La « Rolls » du barbecue est fabriquée en Normandie

Lancée comme un défi entre amis, l’idée d’un barbecue artisanal haut de gamme est devenue une petite entreprise baptisée Barks qui trouve ses racines dans l’Eure.

 Le chef de la Musardière à Giverny, Benjamin Revel, a été séduit par le concept du Barks et par l’objet
Le chef de la Musardière à Giverny, Benjamin Revel, a été séduit par le concept du Barks et par l’objet DR/Bbq Barcks

Du côté d'Autheuil-Authouillet (Eure), chez les Agneray, le barbecue, c'est une tradition, presque une religion. « Avec mon père Marc, le barbecue, c'est tout le temps. En toutes saisons. Qu'il pleuve ou qu'il neige presque… », sourit Philémon, son fils.

Cette passion pour la côte de bœuf saignante ou le magret rosé leur ont donné l'idée, avec deux autres amis de la famille, de se lancer dans la conception d'un modèle haut de gamme, d'une « Rolls » du barbecue fabriquée de façon artisanale dans la région, entre Évreux et Louviers. « C'est parti un peu comme un défi entre copains. Il y a eu quelques mois de recherche et de dessins, pas mal de discussions et plusieurs prototypes pour arriver à notre « Barks », un modèle entièrement en inox marin ». Un bel objet au design contemporain conçu pour pouvoir affronter les années. « On voulait un beau barbecue qu'on puisse garder 10, 20 ou 30 ans », continue le jeune homme qui a rejoint l'aventure en assurant la partie marketing et digitale de la jeune société fondée par les trois amis, par ailleurs tous chefs d'entreprise.

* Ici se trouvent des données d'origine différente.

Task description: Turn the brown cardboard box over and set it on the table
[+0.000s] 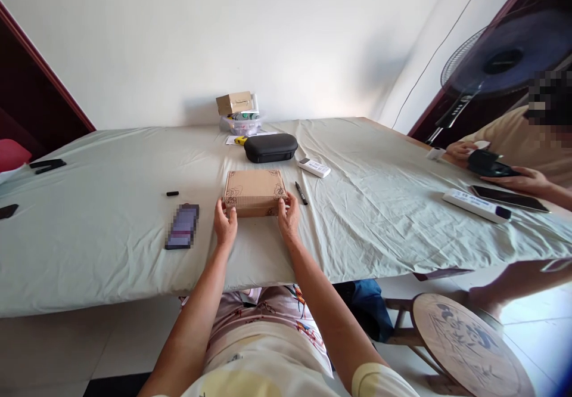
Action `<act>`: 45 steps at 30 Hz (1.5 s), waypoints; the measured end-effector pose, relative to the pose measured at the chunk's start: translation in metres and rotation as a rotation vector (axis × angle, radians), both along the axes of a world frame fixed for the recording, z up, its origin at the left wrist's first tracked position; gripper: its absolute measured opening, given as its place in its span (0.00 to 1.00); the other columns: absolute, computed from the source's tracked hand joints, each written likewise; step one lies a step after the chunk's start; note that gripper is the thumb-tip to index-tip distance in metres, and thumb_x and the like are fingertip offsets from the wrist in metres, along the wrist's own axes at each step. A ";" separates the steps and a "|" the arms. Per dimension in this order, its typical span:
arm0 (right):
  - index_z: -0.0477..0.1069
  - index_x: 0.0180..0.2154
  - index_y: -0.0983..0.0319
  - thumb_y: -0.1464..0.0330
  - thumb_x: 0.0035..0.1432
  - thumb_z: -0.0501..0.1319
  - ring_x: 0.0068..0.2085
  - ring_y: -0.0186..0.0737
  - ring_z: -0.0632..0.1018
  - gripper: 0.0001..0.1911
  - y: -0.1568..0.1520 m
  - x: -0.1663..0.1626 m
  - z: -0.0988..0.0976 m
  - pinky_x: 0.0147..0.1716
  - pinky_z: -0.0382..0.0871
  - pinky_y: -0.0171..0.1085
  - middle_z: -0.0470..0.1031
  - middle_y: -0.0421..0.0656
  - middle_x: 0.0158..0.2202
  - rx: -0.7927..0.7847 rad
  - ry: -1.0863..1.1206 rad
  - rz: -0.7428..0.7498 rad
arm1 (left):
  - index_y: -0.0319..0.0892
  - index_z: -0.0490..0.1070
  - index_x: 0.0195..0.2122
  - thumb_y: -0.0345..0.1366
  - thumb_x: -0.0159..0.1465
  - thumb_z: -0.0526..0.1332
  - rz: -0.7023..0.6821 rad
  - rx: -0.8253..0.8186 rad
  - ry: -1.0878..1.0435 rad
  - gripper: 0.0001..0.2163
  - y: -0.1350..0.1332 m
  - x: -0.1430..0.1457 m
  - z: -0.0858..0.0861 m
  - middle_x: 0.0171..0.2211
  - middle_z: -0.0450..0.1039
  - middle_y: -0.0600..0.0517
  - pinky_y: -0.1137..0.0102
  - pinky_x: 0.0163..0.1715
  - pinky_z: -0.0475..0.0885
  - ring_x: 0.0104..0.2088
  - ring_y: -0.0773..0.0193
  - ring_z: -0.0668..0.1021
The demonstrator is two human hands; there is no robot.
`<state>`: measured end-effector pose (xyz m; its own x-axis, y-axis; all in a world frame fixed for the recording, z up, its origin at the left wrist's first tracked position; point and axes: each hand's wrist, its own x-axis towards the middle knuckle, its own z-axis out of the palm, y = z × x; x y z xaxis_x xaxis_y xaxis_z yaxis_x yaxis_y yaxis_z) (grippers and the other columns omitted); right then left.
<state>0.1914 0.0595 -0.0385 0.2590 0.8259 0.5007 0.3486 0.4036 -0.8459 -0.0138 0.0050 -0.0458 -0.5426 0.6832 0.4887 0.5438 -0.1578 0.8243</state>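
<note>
A brown cardboard box [254, 185] with dark drawings at its corners sits closed on the cloth-covered table in front of me. My left hand [226, 223] grips its near left corner, thumb on the front face. At the near right corner my right hand [288, 215] holds it the same way. Just right of the box lies a black marker [301, 193] without its cap. The black cap [172, 194] lies apart, to the left. A phone [182, 226] with a lit, blurred screen rests left of my left hand.
Behind the box are a black zip case [270, 148], a white pack [314, 167], a yellow tool [240, 140] and a plastic tub [241, 125]. Another person [509, 140] handles a dark object at right, near a long white pack [477, 205]. A round stool [469, 343] stands below.
</note>
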 end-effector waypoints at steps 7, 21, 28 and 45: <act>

La principale particularité du Barks ? Une grille de cuisson inclinable qui permet de récupérer les graisses et d'éviter qu'elles ne s'enflamment. Une conception qui a notamment séduit le chef d'un restaurant réputé de Giverny, la Musardière, qui l'utilise à demeure. Pour l'heure, une trentaine de modèles ont été vendus. À d'autres amateurs passionnés ou à quelques professionnels. Il faut dire que le prix reste élevé – entre 1 900 et 2 900 euros — pour des pièces presque uniques qui nécessitent de nombreuses heures de main-d'œuvre. « C'est le prix d'un beau vélo », relativise Philémon. La convivialité en plus.